Para las autoridades, la salida fácil para explicar estos crímenes -y poder dar carpetazo a las investigaciones- es enmarcarlo en el discurso del crimen organizado. ¿Quién está matando candidatos, mujeres y migrantes? ¿Quién ejecutó a los policías? Fue el crimen organizado. Ahí la explicación que todo acomoda ante la desgracia mexicana. Durante años, hemos aceptado la narrativa que afirma que si alguien muere es porque era delincuente y, en consecuencia, no es necesario ni el lamento ni la investigación de ese homicidio. Aceptamos, bajo esa historia, las ejecuciones sumarias y la tortura. Esa indiferencia ahora facilita que la clase política (y la posibilidad de un gobierno democrático) sea eliminada ante nuestros ojos anestesiados.

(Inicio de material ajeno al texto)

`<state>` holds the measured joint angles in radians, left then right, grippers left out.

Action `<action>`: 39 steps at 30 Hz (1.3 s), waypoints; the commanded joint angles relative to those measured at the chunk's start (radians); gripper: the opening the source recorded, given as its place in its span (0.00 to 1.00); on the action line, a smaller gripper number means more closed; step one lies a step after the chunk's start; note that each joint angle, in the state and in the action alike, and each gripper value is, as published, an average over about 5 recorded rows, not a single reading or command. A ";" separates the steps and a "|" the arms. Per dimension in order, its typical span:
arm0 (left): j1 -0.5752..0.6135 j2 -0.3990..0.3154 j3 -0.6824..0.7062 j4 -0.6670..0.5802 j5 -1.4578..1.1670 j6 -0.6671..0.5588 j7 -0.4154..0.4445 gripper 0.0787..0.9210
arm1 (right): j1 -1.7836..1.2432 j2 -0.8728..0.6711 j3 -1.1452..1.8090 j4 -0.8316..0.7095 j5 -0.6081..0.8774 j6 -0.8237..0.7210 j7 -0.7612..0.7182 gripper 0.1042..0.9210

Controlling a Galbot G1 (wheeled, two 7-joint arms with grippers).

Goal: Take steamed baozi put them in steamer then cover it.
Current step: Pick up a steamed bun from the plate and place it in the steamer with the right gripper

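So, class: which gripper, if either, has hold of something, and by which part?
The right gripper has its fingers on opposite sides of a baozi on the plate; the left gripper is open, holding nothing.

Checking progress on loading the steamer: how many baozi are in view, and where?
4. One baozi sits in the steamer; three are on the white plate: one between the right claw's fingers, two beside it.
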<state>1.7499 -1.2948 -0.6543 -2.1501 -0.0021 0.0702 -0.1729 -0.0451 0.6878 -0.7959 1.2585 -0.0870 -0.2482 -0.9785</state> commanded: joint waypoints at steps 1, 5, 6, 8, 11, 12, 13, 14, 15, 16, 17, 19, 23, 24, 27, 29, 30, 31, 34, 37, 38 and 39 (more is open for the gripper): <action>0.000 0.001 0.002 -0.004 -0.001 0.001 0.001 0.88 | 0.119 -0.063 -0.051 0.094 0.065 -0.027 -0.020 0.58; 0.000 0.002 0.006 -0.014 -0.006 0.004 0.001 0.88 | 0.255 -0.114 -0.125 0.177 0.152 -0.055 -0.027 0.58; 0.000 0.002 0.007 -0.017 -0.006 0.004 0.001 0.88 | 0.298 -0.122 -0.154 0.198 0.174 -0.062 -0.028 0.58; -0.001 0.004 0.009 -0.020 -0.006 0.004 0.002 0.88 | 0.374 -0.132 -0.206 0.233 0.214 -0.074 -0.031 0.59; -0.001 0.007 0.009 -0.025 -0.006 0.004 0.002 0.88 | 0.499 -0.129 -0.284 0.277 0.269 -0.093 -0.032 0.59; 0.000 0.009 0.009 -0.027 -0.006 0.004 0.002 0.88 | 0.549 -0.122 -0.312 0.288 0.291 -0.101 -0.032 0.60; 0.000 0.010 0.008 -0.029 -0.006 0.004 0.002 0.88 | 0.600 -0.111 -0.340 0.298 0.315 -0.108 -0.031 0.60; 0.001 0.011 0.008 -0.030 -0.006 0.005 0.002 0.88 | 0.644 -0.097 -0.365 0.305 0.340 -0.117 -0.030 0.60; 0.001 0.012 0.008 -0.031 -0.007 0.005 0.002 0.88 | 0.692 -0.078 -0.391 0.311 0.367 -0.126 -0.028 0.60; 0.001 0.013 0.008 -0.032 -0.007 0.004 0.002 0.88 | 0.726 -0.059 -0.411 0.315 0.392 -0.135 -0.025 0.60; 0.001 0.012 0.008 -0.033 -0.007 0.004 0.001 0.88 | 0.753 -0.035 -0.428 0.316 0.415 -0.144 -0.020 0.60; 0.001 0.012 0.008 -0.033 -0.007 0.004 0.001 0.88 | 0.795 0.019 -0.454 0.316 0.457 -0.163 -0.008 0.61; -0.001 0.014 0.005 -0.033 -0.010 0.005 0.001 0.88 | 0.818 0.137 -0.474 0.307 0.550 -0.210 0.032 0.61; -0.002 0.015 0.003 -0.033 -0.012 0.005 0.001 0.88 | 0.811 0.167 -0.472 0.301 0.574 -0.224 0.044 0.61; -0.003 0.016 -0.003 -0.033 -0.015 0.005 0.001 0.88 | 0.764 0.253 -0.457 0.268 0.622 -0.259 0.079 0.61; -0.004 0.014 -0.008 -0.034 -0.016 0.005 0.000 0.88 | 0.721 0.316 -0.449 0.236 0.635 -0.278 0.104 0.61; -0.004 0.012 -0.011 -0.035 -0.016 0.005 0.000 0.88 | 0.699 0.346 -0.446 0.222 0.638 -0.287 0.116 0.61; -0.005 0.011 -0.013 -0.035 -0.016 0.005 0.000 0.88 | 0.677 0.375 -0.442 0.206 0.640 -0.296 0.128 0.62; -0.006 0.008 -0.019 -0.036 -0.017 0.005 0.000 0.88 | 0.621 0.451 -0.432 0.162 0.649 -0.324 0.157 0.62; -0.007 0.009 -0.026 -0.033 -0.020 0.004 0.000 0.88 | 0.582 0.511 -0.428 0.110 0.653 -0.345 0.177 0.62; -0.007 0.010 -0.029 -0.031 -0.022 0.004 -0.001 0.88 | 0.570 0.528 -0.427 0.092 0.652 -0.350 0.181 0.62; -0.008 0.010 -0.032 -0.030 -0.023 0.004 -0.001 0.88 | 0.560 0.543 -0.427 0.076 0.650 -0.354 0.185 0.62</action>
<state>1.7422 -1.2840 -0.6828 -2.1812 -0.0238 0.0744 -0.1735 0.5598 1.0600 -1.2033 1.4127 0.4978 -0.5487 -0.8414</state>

Varios estudios, sin embargo, muestran que en las redes criminales mexicanas frecuentemente participan tanto ciudadanos como autoridades: policías y militares que desaparecen gente o cuidan capos; agentes penitenciarios que extorsionan; funcionarios locales y federales que cobran ilegalmente por servicios o permisos que legalmente deben dar (o no dar). Según el informe de Etellekt, del total de agresiones registradas contra políticos y candidatos, 72% fueron dirigidas contra políticos de oposición a los partidos gobernantes. Es necesaria más información para entender si (y cuándo) la violencia política viene de una complicidad. Pero la narrativa que afirma simplemente que fue el crimen organizado, posibilita que las autoridades no investiguen y esos delitos queden impunes.
La violencia de estas elecciones nos ponen, como colectividad, el gran reto de la reconstrucción de la seguridad. Tendríamos que empezar por exigir una investigación seria para cada homicidio antes de aceptar, sin más, que se trata de una muerte merecida.